# What is required:
Output, word for word, every line from the start of the listing down to and including the line that contains "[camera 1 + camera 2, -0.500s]"; include nothing else.

# Listed records:
§ §
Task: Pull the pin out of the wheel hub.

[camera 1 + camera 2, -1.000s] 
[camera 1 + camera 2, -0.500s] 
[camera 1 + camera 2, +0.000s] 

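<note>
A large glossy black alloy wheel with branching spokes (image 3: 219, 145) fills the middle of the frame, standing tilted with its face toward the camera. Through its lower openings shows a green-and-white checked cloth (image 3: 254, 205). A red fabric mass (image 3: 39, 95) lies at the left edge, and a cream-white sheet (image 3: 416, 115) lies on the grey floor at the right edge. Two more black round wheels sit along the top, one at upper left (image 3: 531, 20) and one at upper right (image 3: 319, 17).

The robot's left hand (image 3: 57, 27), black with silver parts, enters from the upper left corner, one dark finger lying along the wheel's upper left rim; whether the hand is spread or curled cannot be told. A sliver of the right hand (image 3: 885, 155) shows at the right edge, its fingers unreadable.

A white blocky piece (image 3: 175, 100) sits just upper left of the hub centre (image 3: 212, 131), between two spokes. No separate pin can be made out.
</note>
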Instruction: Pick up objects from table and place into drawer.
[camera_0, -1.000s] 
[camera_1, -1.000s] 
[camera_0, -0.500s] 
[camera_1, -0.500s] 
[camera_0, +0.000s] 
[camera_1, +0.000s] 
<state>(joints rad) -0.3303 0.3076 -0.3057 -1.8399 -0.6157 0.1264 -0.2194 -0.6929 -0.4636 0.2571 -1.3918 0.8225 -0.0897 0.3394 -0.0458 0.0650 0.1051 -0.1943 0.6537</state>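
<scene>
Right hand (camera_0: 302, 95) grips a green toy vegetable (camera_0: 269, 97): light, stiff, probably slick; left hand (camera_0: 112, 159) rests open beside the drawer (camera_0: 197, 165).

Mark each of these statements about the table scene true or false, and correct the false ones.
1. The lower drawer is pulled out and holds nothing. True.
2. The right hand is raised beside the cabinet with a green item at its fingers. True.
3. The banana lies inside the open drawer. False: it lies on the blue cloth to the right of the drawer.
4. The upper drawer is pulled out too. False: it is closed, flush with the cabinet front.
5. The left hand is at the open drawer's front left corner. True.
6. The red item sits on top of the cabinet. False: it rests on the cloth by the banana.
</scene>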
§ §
# Reply to the task:
Task: Pull the pin out of the wheel hub.

[camera 1 + camera 2, -1.000s] 
[camera 1 + camera 2, -0.500s] 

The exercise is fully answered.